趣味嗜好と才能が、一致してればこれほどいい事はないんでしょうけど。

マット・ディモンとベン・アフレックの共同執筆による脚本だそうで。
「It’s not your fault」
を十回繰り替えすロビン。
「知ってるよ」「分かってるって」と言いながらも、やがて泣き出して、目の前の肩にすがりつくマット。
頭では父親が悪いと知ってても、ずっとずっと自分を否定してきた天才にとって本当に必要な言葉だったのでしょう。

後は思考力も判断力も卓越した彼の事。
自分1人でじっくり考え、就職内定を蹴り、自己卑下の余り突き放した彼女の元へひた走ります。
21歳、アメリカでの成人の誕生日に、悪友達がプレゼントしてくれたオンボロ・カスタム・カーに乗って。
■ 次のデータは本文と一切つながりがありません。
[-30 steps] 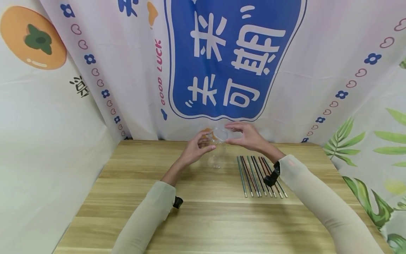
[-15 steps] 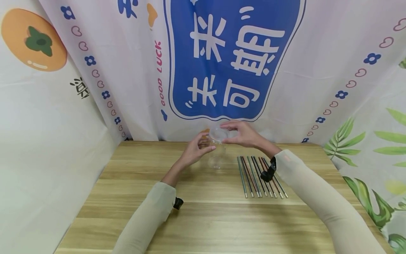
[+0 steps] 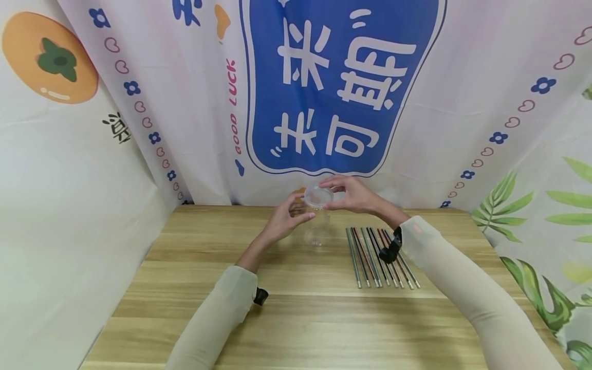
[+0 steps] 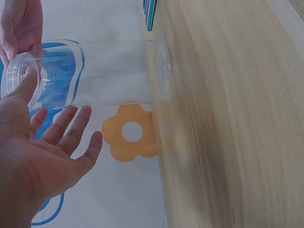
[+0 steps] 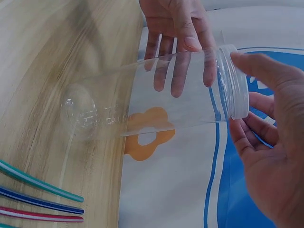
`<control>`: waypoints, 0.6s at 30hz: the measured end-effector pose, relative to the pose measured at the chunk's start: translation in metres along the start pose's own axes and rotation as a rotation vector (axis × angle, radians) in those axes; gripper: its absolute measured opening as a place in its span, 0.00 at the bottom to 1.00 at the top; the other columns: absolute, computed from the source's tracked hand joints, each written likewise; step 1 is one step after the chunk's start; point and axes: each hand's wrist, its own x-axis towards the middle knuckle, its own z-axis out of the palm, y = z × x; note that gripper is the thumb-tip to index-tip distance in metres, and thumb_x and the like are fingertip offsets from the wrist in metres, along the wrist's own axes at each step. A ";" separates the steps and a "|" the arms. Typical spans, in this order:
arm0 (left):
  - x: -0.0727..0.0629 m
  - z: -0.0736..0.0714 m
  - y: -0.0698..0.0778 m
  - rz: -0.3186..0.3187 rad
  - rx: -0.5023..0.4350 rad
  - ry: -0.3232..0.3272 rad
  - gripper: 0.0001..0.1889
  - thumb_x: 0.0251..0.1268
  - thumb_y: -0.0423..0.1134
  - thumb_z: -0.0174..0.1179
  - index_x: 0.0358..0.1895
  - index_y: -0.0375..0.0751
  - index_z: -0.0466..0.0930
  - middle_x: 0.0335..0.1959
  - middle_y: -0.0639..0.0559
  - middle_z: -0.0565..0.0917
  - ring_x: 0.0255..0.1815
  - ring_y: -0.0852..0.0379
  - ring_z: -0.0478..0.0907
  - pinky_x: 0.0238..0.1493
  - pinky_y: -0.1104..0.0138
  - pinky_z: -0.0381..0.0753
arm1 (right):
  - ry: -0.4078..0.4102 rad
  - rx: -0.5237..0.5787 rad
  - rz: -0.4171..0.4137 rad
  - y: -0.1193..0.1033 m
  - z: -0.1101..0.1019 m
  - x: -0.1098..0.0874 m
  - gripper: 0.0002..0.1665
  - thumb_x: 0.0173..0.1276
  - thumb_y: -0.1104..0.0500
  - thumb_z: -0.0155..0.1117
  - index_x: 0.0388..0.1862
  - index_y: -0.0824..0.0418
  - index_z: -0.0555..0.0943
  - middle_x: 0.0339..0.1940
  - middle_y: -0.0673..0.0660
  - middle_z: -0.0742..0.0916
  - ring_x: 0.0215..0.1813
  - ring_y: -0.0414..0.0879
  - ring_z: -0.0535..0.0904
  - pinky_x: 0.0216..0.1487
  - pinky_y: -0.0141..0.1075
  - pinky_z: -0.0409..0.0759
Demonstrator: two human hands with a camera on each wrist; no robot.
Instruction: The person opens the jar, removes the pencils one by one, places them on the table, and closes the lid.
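Observation:
A tall clear plastic jar [image 3: 317, 231] stands upright on the table near its back edge. On its mouth sits a clear round lid [image 3: 319, 196]. My right hand [image 3: 355, 196] holds the lid by its rim, thumb on the near side and fingers on the far side; the right wrist view shows this grip on the lid [image 5: 240, 90]. My left hand [image 3: 283, 218] holds the upper part of the jar from the left, its thumb in front and its fingers behind the wall. In the left wrist view the thumb of my left hand [image 4: 52, 156] lies just below the lid.
Several pencils [image 3: 370, 257] lie side by side on the wooden table [image 3: 296, 324], right of the jar and partly under my right wrist. A printed cloth [image 3: 208, 174] hangs close behind the table's back edge.
My right hand has moved slightly left and brought the lid from a tilt down flat onto the jar's mouth. My left hand and the jar stay in place.

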 end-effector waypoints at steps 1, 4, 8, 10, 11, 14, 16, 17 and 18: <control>0.000 0.000 0.000 0.000 0.003 0.002 0.36 0.70 0.42 0.73 0.77 0.40 0.68 0.70 0.38 0.80 0.68 0.39 0.81 0.70 0.42 0.78 | 0.000 0.021 -0.003 0.001 0.000 0.000 0.34 0.64 0.61 0.81 0.67 0.70 0.81 0.69 0.67 0.82 0.67 0.66 0.80 0.71 0.60 0.78; -0.001 0.001 0.000 -0.009 0.001 0.006 0.35 0.70 0.41 0.73 0.76 0.42 0.69 0.69 0.39 0.81 0.68 0.39 0.81 0.71 0.42 0.78 | 0.000 0.091 -0.004 0.005 -0.001 -0.001 0.32 0.67 0.64 0.78 0.68 0.71 0.80 0.71 0.68 0.81 0.67 0.65 0.81 0.72 0.60 0.77; -0.002 0.001 0.000 -0.017 -0.014 0.010 0.34 0.70 0.39 0.73 0.76 0.45 0.70 0.70 0.39 0.81 0.68 0.38 0.80 0.71 0.40 0.76 | -0.012 0.134 0.001 0.008 -0.004 -0.003 0.30 0.71 0.64 0.74 0.70 0.68 0.80 0.73 0.66 0.80 0.66 0.64 0.82 0.68 0.56 0.82; -0.002 0.001 0.000 -0.017 -0.015 0.011 0.34 0.70 0.39 0.73 0.76 0.46 0.70 0.70 0.39 0.80 0.69 0.39 0.80 0.72 0.40 0.76 | -0.023 0.137 0.005 0.010 -0.006 -0.003 0.29 0.72 0.63 0.73 0.70 0.67 0.80 0.73 0.65 0.80 0.65 0.64 0.83 0.65 0.51 0.85; -0.002 0.001 0.000 -0.017 -0.014 0.012 0.34 0.70 0.39 0.73 0.76 0.47 0.70 0.70 0.39 0.80 0.69 0.39 0.80 0.72 0.41 0.76 | -0.030 0.134 0.007 0.010 -0.006 -0.004 0.29 0.72 0.63 0.73 0.71 0.66 0.80 0.73 0.65 0.80 0.64 0.64 0.84 0.63 0.48 0.86; -0.001 0.001 -0.001 -0.016 -0.008 0.011 0.35 0.70 0.41 0.73 0.76 0.47 0.69 0.71 0.40 0.80 0.69 0.40 0.80 0.72 0.41 0.76 | -0.046 0.133 0.022 0.012 -0.007 -0.004 0.29 0.74 0.62 0.72 0.71 0.65 0.79 0.72 0.65 0.81 0.61 0.62 0.85 0.58 0.39 0.88; -0.001 0.001 0.000 -0.019 -0.003 0.012 0.35 0.69 0.42 0.74 0.76 0.47 0.69 0.70 0.41 0.81 0.68 0.40 0.81 0.71 0.42 0.77 | -0.052 0.135 0.034 0.012 -0.007 -0.004 0.28 0.74 0.62 0.71 0.72 0.65 0.79 0.70 0.65 0.82 0.59 0.60 0.86 0.54 0.34 0.88; -0.001 0.001 0.000 -0.020 -0.001 0.012 0.35 0.69 0.42 0.74 0.76 0.47 0.69 0.70 0.41 0.81 0.68 0.40 0.81 0.71 0.42 0.77 | -0.052 0.139 0.040 0.011 -0.007 -0.004 0.28 0.74 0.63 0.71 0.72 0.65 0.79 0.70 0.65 0.82 0.59 0.59 0.87 0.54 0.33 0.88; -0.001 0.001 0.000 -0.022 0.002 0.012 0.35 0.69 0.42 0.74 0.76 0.47 0.69 0.70 0.41 0.81 0.68 0.40 0.81 0.71 0.42 0.77 | -0.051 0.141 0.042 0.012 -0.006 -0.004 0.28 0.75 0.64 0.70 0.72 0.65 0.79 0.69 0.65 0.83 0.58 0.58 0.87 0.53 0.32 0.88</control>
ある朝、親友であるベン・アフレックがマットを迎えに行くと、応答がありません。
窓から覗いてみると、家の中は薄暗いまま。
彼は始め呆然として、肩頬で笑い、遠いな目をして、寂しげに微笑み、ため息を吐き、肩を竦めます。
彼は知ったのです。「その時」が来た事を。

なんつーのかなーこの辺の演技が、超絶最高ですよ。
即帰れ、マット! と思ってしまうほど。
文章でこの空気感を表すのは難しいな。